Claire was also interviewed by Max and Marcellus on ESPN AM 710 today.

“I’m not going to mislead anybody,” Claire told them. “We have a lot of work to do as far as raising the capital. This is an enormous amount of money.

“The leader of the group, (who) is really going to be there at the owners’ table when it comes down to one representative per club, is going to be a very significant person, and we’re hopeful of identifying such a person and having the capital to be prepared to make our case.”

* * *

Former Times sportswriter Ross Newhan offers his latest take on the Dodger ownership situation at Newhan on Baseball.

Nov 03

Latest Hall of Fame chance emerges for Gil Hodges, Buzzie Bavasi

From ESPN.com:

COOPERSTOWN, N.Y. — Gil Hodges, Jim Kaat, Ron Santo and Luis Tiant are among 10 candidates for the baseball Hall of Fame who will be on the Veterans Committee ballot next month.

Former players Ken Boyer, Minnie Minoso, Tony Oliva, Allie Reynolds as well as former Dodgers general manager Buzzie Bavasi and former Athletics owner Charlie Finley also will be on the Golden Era ballot, which will be voted on by the 16-member committee on Dec. 5 at the winter meetings in Dallas.

This year’s committee will consider candidates from the so-called “Golden Era,” from 1947-72.

An eight-time All-Star, Hodges helped the Dodgers win seven pennants and two World Series, then managed the New York Mets to their first World Series title in 1969. His 63.4 percent vote on his final BBWAA ballot in 1983 is the highest percentage for a player who didn’t enter the Hall in a later year.

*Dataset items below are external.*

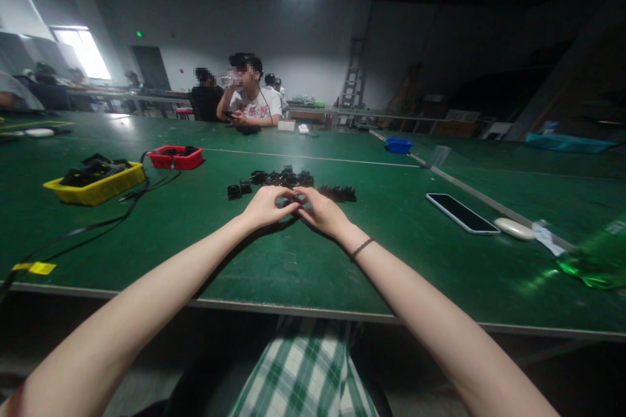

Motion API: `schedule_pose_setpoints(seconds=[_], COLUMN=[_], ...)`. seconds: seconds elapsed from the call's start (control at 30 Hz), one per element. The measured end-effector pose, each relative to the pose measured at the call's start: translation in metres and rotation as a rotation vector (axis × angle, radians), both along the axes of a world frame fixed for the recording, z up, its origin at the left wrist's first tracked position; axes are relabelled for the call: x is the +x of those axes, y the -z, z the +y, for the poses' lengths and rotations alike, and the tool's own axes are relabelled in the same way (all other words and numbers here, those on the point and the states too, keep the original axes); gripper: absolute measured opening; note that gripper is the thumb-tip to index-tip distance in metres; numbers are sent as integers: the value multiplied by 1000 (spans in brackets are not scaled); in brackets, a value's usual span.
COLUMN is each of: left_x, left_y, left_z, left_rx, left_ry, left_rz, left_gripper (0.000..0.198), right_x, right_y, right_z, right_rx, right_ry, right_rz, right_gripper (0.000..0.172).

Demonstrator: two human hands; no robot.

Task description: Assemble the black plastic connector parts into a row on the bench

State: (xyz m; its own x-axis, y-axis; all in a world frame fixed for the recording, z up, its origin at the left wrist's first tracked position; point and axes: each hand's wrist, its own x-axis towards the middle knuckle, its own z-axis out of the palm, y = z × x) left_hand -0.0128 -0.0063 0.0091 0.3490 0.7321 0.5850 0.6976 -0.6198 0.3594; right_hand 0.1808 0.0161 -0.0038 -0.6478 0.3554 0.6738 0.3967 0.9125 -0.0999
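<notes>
Both hands meet at the middle of the green table [293, 260], their fingertips almost touching. My left hand [267, 207] curls its thumb and fingers around a small dark part, largely hidden between the hands. My right hand [323, 210] has its fingers bent in against the same spot. Just beyond them lies a heap of small black parts [287, 176]. Two black pieces [235, 191] sit left of the fingers, and a row of black parts [345, 193] is right of them.
At the left stand a yellow tray [98, 190] and a red tray [177, 159] holding black parts, with a black cable beside them. A phone [462, 213], a pale oval object [514, 229] and a green bottle [599, 257] lie right. A person [254, 101] sits across the table.
</notes>
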Motion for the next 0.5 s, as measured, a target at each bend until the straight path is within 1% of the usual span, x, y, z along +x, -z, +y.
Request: schedule_pose_setpoints(seconds=[0.2,0.33,0.5], left_x=[-1,-2,-3], left_y=[-3,-4,-2], left_z=[-1,-1,0], left_rx=[26,23,13], left_ry=[-63,-91,-94], left_rz=[-57,-87,-68], left_gripper=[30,32,34], right_x=[0,0,0], right_y=[-1,-2,-6], right_z=[-1,-2,-5], right_rx=[-67,-102,-124], right_ry=[142,191,228], right_rz=[-68,-116,-180], right_gripper=[58,57,53])
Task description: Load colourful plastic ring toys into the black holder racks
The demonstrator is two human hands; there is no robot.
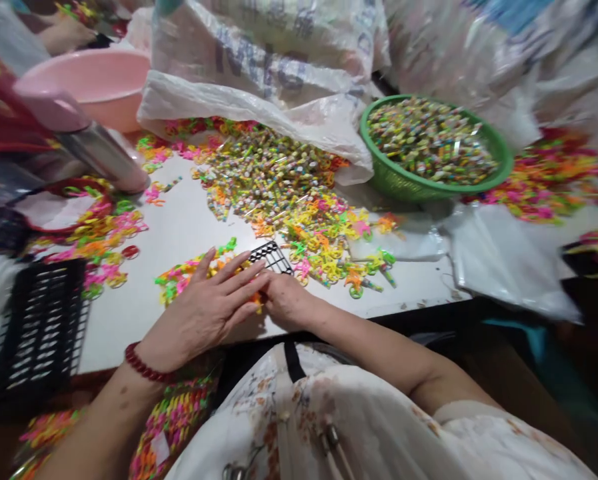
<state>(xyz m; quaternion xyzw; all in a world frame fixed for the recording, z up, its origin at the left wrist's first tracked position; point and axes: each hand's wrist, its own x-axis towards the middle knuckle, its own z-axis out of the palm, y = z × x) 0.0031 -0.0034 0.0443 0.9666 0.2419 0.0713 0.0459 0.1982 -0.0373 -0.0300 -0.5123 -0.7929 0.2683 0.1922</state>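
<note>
My left hand [216, 297] lies palm down with its fingers stretched and apart, over small colourful plastic pieces [171, 280] on the white table. A red bead bracelet [146, 363] circles that wrist. My right hand [289, 300] is curled at the near end of a small black plastic grid rack [273, 257], its fingertips partly hidden by the left hand. More bright plastic pieces [323, 233] lie just right of the rack. Behind them is a heap of short, multicoloured patterned sticks [269, 173].
A green basket [439, 190] full of the sticks stands back right, near clear plastic bags [509, 260]. A big woven sack [269, 60] lies behind the heap. On the left are a pink basin [109, 100], a tumbler [99, 150] and a black slotted rack [41, 320].
</note>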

Those voting on their Hall of Fame chances include Hall of Famers Hank Aaron, Al Kaline, Ralph Kiner, Tom Lasorda, Juan Marichal, Brooks Robinson, Don Sutton and Billy Williams, executives Paul Beeston, Bill DeWitt, Roland Hemond, Gene Michael and Al Rosen (retired) and veteran reporters Dick Kaegel, Jack O’Connell and Dave Van Dyck.

Candidates must receive votes on 75 percent of the ballot to be elected. Those elected will be inducted on July 22 along with any players voted in by the Baseball Writers’ Association of America on Jan. 9.

The pre-integration era (1871-46) will be considered at the 2012 winter meetings and the expansion era (1973-present) in 2013, when retired managers Bobby Cox, Tony La Russa and Joe Torre are likely to be on the ballot.